* [Brief]
Using the entries below, copy exactly each line from the line with "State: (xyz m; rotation" up to and including the line with "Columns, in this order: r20", with every picture left out.

Records excerpted from a collection:
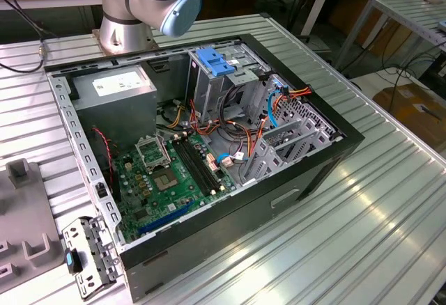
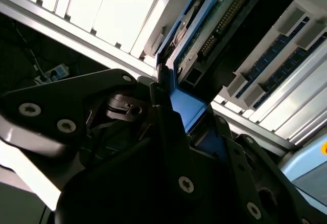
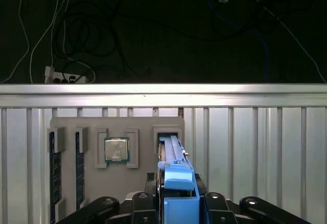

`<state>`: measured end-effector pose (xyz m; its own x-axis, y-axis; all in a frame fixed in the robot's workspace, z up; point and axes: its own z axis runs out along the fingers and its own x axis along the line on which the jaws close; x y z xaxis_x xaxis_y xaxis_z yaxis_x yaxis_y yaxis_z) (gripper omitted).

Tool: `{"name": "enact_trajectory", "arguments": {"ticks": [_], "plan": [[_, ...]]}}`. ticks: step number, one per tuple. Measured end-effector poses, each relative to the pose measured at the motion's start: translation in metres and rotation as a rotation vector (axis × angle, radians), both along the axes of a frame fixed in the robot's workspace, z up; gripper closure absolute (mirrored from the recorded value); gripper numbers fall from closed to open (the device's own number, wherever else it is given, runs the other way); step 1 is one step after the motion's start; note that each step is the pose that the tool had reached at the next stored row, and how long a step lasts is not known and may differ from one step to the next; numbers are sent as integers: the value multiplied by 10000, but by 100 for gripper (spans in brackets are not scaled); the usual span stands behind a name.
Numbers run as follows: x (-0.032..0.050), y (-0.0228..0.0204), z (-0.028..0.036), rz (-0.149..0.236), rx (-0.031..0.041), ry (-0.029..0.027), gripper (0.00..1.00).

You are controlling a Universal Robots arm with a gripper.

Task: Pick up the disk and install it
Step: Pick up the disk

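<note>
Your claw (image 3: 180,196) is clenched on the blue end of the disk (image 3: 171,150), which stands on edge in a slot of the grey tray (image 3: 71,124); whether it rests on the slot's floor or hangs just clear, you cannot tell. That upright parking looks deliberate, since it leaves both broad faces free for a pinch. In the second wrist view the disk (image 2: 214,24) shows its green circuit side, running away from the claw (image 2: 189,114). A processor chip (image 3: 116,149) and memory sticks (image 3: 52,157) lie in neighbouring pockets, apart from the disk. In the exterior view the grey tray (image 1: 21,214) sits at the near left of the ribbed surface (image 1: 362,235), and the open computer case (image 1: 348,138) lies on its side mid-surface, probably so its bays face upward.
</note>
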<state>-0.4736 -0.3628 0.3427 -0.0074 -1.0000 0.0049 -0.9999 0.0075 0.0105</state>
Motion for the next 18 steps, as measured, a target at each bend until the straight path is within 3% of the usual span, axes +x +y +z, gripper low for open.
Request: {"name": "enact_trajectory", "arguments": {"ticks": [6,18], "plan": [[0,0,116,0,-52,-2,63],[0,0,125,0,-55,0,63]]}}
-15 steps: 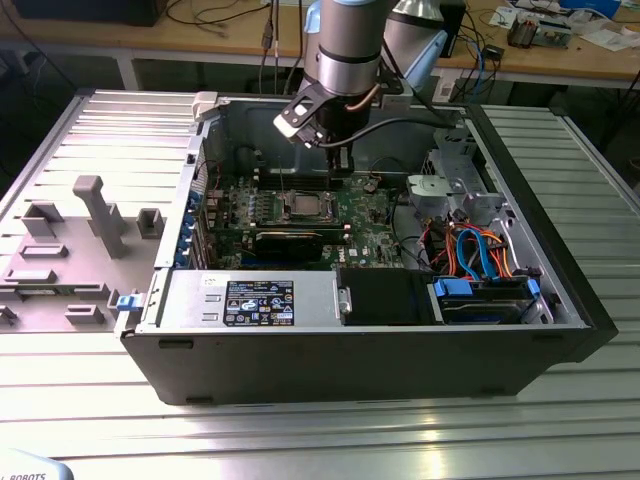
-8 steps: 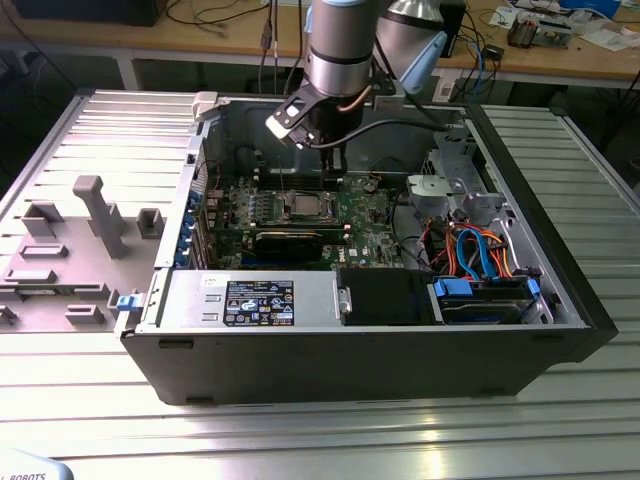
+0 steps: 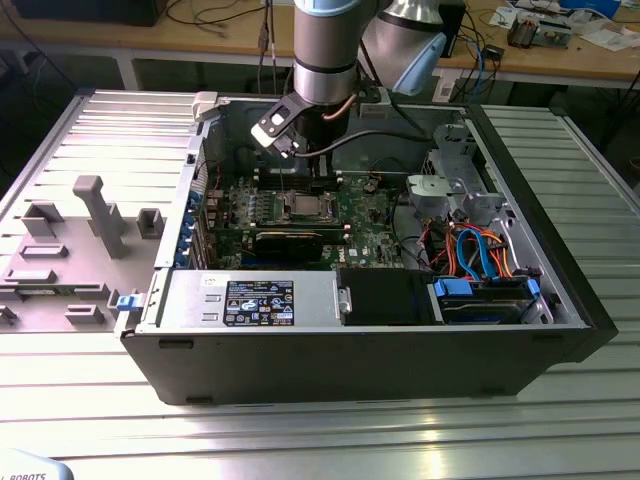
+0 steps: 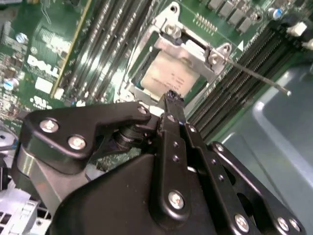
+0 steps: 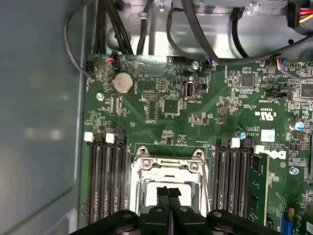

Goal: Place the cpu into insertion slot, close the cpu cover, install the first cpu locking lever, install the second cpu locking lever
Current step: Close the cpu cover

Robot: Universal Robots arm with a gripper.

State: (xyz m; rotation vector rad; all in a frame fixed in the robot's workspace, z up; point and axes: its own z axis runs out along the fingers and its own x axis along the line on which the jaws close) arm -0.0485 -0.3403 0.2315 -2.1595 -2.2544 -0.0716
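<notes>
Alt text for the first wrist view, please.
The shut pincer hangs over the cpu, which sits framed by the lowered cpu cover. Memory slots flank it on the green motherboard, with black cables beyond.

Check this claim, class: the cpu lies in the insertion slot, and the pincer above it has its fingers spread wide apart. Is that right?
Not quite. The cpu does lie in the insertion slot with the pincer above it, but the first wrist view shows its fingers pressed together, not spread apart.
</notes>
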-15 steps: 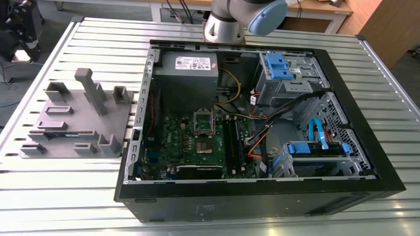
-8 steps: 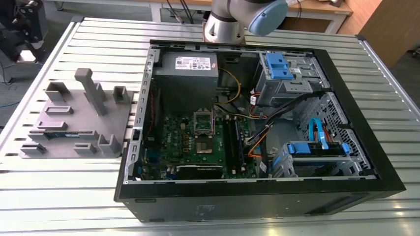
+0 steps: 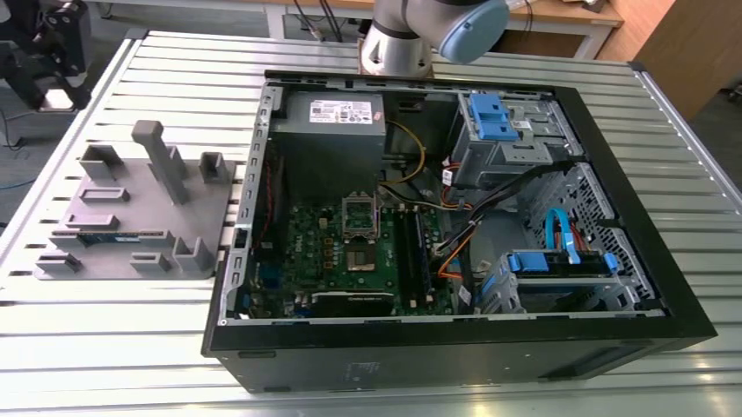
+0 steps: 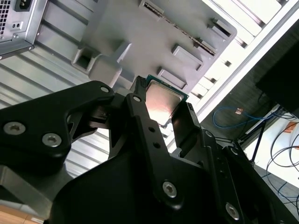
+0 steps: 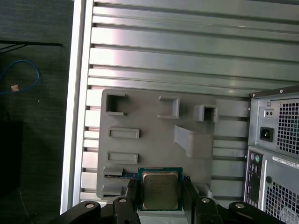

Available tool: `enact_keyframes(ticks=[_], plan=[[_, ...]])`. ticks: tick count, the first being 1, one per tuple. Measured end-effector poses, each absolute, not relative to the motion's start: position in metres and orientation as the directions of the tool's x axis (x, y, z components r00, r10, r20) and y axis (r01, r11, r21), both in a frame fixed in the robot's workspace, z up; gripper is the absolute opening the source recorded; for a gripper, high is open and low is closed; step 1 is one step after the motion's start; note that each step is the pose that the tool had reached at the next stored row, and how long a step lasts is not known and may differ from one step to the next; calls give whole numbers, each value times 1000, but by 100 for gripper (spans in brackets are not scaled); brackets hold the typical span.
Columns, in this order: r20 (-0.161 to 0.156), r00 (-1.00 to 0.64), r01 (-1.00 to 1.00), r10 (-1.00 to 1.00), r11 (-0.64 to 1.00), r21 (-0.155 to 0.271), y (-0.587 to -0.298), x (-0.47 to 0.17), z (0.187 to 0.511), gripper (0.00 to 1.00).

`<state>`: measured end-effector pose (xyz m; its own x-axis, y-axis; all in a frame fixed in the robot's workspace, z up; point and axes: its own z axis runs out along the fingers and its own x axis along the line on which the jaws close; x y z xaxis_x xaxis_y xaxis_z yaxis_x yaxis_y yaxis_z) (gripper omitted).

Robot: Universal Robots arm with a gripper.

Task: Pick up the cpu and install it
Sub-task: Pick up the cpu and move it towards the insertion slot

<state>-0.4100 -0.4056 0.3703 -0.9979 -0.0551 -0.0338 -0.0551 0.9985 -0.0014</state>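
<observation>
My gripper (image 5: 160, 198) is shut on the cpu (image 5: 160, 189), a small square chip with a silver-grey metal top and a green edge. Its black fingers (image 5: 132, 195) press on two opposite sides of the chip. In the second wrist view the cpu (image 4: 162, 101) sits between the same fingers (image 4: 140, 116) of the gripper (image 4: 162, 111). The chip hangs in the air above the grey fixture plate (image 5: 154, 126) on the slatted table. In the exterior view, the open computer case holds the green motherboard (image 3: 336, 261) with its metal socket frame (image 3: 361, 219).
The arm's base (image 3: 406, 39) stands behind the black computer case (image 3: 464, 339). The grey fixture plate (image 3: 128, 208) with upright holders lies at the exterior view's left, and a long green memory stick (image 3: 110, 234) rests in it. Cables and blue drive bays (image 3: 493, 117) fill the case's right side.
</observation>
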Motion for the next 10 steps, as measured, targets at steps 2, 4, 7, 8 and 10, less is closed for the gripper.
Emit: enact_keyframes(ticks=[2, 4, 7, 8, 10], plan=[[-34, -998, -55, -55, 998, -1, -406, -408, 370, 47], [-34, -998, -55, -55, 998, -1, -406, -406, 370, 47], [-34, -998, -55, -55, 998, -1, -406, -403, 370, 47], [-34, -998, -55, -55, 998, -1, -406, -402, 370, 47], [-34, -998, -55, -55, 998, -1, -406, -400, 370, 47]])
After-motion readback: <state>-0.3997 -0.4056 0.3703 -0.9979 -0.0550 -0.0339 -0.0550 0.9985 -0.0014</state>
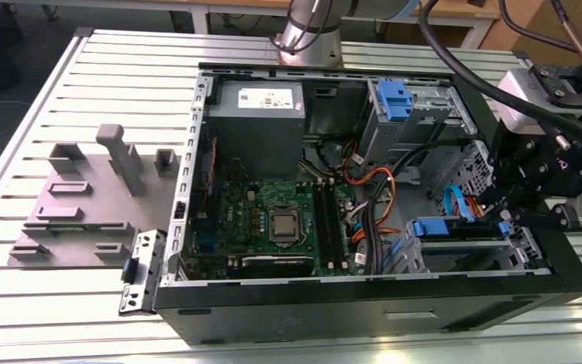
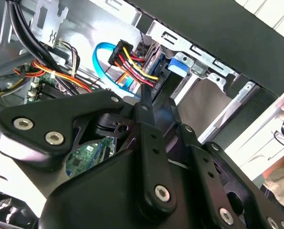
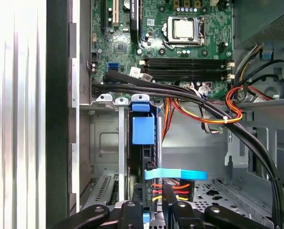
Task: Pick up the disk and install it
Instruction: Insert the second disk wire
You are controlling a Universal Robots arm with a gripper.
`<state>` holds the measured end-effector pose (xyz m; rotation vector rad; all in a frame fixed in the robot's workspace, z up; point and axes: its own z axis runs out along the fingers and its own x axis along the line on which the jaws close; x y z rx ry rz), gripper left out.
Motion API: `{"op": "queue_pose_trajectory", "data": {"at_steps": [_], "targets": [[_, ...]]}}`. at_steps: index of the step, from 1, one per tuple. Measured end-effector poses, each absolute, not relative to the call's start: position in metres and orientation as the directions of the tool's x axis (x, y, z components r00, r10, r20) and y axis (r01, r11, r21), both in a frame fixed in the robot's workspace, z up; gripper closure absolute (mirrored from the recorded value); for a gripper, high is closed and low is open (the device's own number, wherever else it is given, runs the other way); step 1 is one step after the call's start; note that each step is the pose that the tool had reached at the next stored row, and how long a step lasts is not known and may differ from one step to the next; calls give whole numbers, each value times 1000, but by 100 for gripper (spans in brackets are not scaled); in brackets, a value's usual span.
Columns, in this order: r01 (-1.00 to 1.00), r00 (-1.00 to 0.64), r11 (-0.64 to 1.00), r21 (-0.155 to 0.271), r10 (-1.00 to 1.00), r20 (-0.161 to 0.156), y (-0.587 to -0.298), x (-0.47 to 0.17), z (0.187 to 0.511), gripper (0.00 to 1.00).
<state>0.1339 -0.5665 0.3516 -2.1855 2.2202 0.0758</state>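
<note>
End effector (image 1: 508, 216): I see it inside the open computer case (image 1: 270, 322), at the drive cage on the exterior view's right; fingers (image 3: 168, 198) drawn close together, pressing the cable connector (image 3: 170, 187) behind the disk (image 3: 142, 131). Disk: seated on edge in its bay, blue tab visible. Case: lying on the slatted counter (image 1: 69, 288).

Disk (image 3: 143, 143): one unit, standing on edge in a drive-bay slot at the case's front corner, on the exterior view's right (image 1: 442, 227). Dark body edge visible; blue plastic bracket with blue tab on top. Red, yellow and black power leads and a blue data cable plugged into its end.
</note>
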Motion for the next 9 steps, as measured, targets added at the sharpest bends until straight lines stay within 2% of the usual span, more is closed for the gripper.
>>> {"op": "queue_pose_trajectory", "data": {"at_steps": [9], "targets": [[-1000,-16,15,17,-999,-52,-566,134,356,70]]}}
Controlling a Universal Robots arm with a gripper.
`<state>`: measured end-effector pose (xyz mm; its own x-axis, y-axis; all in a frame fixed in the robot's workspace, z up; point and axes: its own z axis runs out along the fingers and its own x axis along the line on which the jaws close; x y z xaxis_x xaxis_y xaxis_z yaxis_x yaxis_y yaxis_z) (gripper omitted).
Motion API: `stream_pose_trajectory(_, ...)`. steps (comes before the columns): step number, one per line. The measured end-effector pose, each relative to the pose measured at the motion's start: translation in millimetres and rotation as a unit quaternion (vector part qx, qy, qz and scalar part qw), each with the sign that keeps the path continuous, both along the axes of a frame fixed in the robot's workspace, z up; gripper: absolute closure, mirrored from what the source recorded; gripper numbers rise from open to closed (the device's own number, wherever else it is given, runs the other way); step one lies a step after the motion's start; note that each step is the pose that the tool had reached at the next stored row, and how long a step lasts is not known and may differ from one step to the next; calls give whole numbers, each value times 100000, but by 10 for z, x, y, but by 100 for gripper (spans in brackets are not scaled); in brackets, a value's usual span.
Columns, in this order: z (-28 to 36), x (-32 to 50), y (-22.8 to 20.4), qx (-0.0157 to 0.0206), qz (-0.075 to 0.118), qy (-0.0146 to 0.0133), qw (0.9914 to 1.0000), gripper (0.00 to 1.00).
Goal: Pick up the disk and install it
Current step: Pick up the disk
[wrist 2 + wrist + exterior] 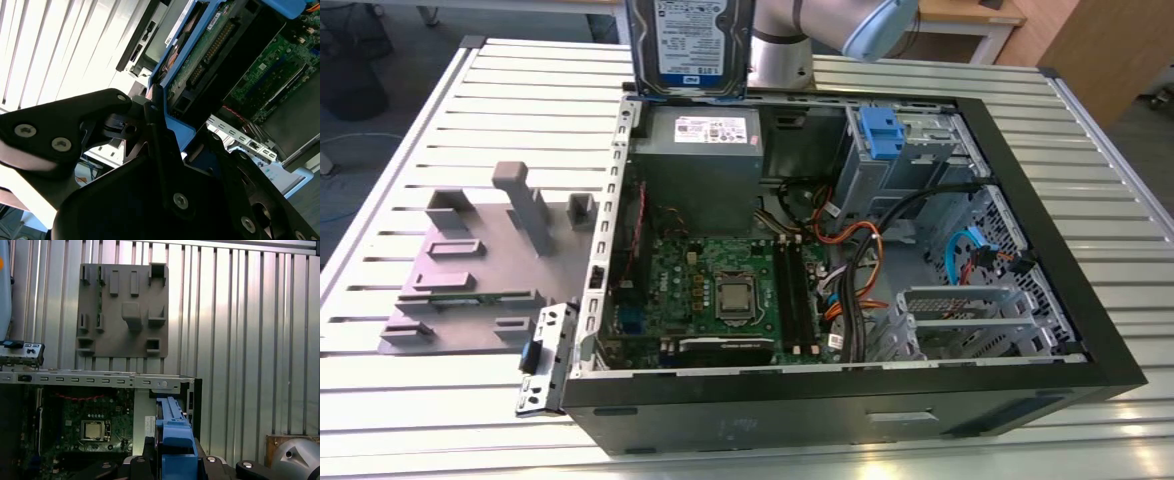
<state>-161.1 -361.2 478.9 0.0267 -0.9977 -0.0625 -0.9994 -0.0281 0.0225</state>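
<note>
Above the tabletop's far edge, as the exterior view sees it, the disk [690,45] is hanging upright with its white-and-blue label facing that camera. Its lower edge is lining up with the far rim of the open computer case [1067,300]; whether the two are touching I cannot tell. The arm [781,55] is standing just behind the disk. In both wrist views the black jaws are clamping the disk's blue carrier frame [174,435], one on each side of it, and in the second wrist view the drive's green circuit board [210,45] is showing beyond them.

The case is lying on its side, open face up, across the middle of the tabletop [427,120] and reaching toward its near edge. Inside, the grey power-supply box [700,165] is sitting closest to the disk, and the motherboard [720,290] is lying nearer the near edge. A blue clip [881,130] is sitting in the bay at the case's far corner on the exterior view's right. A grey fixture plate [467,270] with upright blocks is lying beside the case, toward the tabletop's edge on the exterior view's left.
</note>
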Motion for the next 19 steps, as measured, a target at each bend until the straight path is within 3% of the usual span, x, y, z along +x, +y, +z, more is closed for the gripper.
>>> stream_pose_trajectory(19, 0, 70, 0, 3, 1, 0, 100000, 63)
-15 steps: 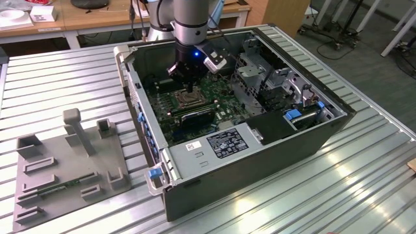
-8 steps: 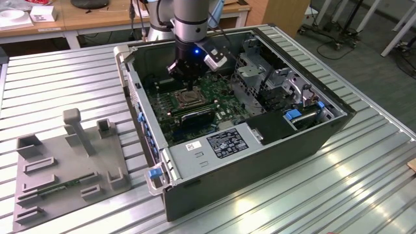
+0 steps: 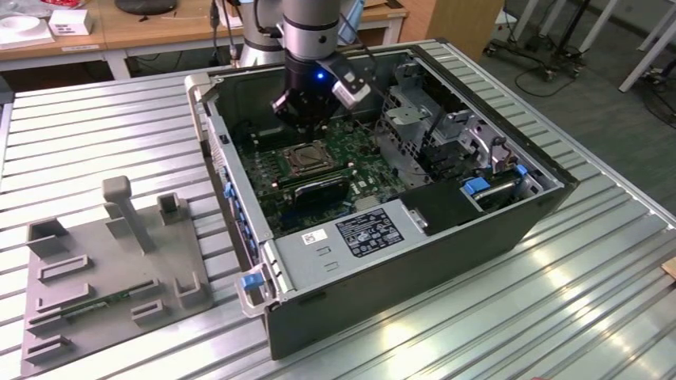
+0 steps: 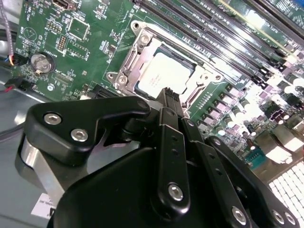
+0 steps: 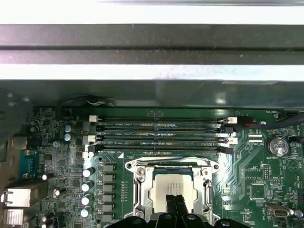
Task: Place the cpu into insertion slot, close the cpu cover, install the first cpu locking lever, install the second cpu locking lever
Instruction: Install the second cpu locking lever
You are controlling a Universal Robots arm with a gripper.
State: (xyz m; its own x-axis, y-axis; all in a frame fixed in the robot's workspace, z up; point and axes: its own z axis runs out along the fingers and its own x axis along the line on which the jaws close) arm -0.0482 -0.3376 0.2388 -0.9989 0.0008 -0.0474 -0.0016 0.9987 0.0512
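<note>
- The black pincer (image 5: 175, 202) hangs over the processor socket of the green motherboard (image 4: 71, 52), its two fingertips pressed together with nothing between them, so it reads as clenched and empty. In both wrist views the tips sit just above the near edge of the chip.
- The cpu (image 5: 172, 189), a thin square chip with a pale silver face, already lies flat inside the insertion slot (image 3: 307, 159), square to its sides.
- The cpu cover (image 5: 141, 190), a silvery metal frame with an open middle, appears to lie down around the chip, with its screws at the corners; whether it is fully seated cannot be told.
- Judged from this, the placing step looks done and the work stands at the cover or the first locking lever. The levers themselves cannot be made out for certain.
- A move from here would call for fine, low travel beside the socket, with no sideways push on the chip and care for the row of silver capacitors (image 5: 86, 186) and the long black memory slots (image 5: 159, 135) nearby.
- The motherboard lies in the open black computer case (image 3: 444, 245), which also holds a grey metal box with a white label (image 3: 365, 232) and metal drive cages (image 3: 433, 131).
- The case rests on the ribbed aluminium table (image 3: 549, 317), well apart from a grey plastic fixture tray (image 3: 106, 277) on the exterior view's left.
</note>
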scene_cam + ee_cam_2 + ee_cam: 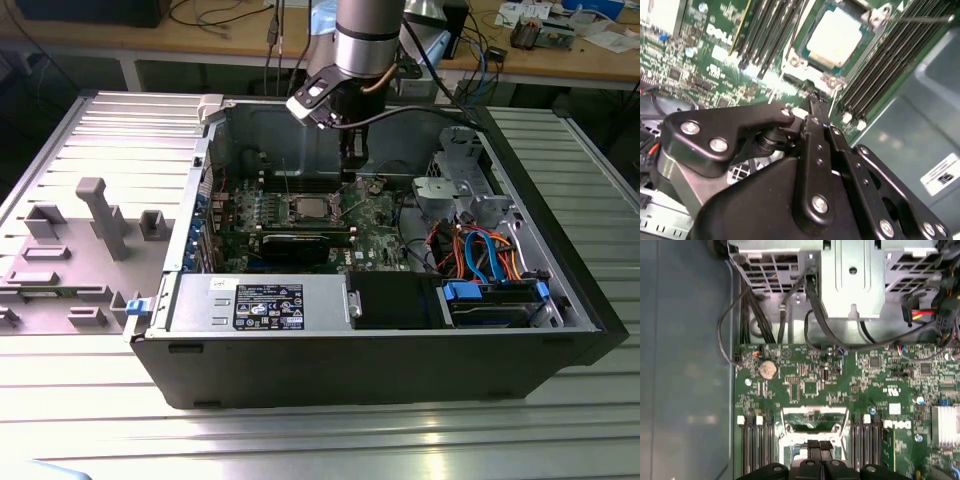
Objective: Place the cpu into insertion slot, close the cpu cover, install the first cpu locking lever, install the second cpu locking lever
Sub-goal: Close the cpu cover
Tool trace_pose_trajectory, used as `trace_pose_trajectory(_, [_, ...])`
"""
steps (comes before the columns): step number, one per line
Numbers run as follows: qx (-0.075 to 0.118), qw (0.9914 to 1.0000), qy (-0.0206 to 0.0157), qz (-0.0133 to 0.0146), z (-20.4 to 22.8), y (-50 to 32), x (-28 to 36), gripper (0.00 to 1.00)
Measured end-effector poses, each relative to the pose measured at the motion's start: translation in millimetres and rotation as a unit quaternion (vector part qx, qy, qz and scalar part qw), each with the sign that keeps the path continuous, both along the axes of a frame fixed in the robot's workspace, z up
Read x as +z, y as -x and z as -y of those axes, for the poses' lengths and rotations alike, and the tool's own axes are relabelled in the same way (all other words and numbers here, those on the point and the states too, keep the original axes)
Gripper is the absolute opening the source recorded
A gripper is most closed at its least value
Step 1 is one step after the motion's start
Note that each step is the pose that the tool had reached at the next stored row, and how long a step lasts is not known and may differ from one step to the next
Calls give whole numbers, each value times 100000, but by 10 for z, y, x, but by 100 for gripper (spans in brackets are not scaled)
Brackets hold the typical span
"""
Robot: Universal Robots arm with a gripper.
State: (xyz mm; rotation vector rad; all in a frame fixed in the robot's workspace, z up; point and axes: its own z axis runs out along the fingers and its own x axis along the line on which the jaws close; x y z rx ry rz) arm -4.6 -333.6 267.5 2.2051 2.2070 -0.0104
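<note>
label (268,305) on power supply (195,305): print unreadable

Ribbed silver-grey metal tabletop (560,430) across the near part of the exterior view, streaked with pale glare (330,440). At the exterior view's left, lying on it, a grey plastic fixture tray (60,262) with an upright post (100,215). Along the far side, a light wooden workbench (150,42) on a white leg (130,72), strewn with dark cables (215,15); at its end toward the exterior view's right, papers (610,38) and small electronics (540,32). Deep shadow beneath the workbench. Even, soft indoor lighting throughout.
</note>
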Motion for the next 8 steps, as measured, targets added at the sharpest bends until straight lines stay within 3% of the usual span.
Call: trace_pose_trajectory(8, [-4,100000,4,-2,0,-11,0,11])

* [Answer for this exercise]
State: (xyz m; rotation vector rad; all in a frame fixed in the robot's workspace, z up; point and axes: its own z axis runs out along the fingers and its own x axis along the line on which the jaws close) arm -0.0485 -0.3403 0.2315 -2.1595 -2.2544 -0.0716
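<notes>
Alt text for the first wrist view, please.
The shut pincer hangs over the cpu, which sits framed by the lowered cpu cover. Memory slots flank it on the green motherboard, with black cables beyond.

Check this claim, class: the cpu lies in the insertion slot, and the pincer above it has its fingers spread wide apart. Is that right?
Not quite. The cpu does lie in the insertion slot with the pincer above it, but the first wrist view shows its fingers pressed together, not spread apart.
</notes>
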-15 steps: 
-8 steps: 
+0 steps: 
+0 steps: 
+0 steps: 

Available tool: `enact_keyframes(ticks=[_], plan=[[_, ...]])`. ticks: tick count, the first being 1, one per tuple. Measured end-effector poses, each absolute, not relative to the motion's start: position in metres and orientation as the directions of the tool's x axis (x, y, z components r00, r10, r20) and y axis (r01, r11, r21), both in a frame fixed in the robot's workspace, z up; gripper is the absolute opening the source recorded; for a gripper, high is open and low is closed; step 1 is one step after the motion's start; note that each step is the pose that the tool had reached at the next stored row, and how long a step lasts is not known and may differ from one step to the next; calls give whole numbers, each value times 1000, but by 100 for gripper (spans in brackets are not scaled); brackets hold the typical span.
Columns, in this order: r20 (-0.161 to 0.156), r00 (-1.00 to 0.64), r01 (-1.00 to 1.00), r10 (-1.00 to 1.00), r11 (-0.64 to 1.00), r21 (-0.155 to 0.271), y (-0.587 to -0.298), x (-0.47 to 0.17), z (0.187 to 0.511), gripper (0.00 to 1.00).

No more output will be given.